→ Task inputs
·····

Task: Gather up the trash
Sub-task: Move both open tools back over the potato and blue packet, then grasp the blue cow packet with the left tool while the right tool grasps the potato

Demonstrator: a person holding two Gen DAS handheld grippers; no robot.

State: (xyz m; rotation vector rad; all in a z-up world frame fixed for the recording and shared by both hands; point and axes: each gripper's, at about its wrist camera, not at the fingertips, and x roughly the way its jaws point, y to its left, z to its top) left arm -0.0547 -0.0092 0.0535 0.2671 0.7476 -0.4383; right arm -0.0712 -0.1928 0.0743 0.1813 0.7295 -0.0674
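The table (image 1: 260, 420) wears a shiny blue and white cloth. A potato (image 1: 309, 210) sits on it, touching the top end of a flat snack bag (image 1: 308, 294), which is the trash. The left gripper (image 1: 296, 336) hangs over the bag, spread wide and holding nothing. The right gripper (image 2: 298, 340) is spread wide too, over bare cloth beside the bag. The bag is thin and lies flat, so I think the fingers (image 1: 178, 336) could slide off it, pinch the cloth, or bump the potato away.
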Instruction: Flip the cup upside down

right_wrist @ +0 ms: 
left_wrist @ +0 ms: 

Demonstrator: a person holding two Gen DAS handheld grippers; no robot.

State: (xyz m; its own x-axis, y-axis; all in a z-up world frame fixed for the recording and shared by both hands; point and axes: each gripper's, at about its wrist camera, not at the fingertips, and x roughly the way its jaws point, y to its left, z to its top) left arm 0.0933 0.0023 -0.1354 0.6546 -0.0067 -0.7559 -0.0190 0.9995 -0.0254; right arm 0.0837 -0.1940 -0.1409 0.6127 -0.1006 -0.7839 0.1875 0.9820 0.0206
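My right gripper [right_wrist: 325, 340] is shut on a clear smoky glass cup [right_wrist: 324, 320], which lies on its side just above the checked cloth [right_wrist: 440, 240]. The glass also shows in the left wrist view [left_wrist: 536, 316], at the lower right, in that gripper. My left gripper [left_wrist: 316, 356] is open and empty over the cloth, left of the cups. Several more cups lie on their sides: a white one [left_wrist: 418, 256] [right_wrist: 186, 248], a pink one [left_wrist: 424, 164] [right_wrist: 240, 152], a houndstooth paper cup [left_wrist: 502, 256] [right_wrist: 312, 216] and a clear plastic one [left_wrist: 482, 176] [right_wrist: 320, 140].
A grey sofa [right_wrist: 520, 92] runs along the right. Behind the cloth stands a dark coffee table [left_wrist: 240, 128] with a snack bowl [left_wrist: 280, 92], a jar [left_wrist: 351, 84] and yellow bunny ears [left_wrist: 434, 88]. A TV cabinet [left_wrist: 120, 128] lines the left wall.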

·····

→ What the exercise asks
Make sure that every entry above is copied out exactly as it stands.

→ Answer space
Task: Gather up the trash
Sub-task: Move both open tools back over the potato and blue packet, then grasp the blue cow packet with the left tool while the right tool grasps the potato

Demonstrator: a person holding two Gen DAS handheld grippers; no robot.

State: (xyz m; rotation vector rad; all in a z-up world frame fixed for the recording and shared by both hands; point and axes: each gripper's, at about its wrist camera, not at the fingertips, and x roughly the way its jaws point, y to its left, z to its top) left arm -0.0547 -0.0092 0.0535 0.2671 0.7476 -0.4383; right arm -0.0712 -0.1928 0.0743 0.1813 0.7295 -0.0674
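The table (image 1: 260, 420) wears a shiny blue and white cloth. A potato (image 1: 309, 210) sits on it, touching the top end of a flat snack bag (image 1: 308, 294), which is the trash. The left gripper (image 1: 296, 336) hangs over the bag, spread wide and holding nothing. The right gripper (image 2: 298, 340) is spread wide too, over bare cloth beside the bag. The bag is thin and lies flat, so I think the fingers (image 1: 178, 336) could slide off it, pinch the cloth, or bump the potato away.
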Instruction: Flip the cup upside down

right_wrist @ +0 ms: 
left_wrist @ +0 ms: 

Demonstrator: a person holding two Gen DAS handheld grippers; no robot.

State: (xyz m; its own x-axis, y-axis; all in a z-up world frame fixed for the recording and shared by both hands; point and axes: each gripper's, at about its wrist camera, not at the fingertips, and x roughly the way its jaws point, y to its left, z to its top) left arm 0.0933 0.0023 -0.1354 0.6546 -0.0067 -0.7559 -0.0190 0.9995 -0.0254; right arm 0.0837 -0.1940 -0.1409 0.6127 -0.1006 -0.7839 0.1875 0.9820 0.0206
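My right gripper [right_wrist: 325, 340] is shut on a clear smoky glass cup [right_wrist: 324, 320], which lies on its side just above the checked cloth [right_wrist: 440, 240]. The glass also shows in the left wrist view [left_wrist: 536, 316], at the lower right, in that gripper. My left gripper [left_wrist: 316, 356] is open and empty over the cloth, left of the cups. Several more cups lie on their sides: a white one [left_wrist: 418, 256] [right_wrist: 186, 248], a pink one [left_wrist: 424, 164] [right_wrist: 240, 152], a houndstooth paper cup [left_wrist: 502, 256] [right_wrist: 312, 216] and a clear plastic one [left_wrist: 482, 176] [right_wrist: 320, 140].
A grey sofa [right_wrist: 520, 92] runs along the right. Behind the cloth stands a dark coffee table [left_wrist: 240, 128] with a snack bowl [left_wrist: 280, 92], a jar [left_wrist: 351, 84] and yellow bunny ears [left_wrist: 434, 88]. A TV cabinet [left_wrist: 120, 128] lines the left wall.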

That concludes the exercise.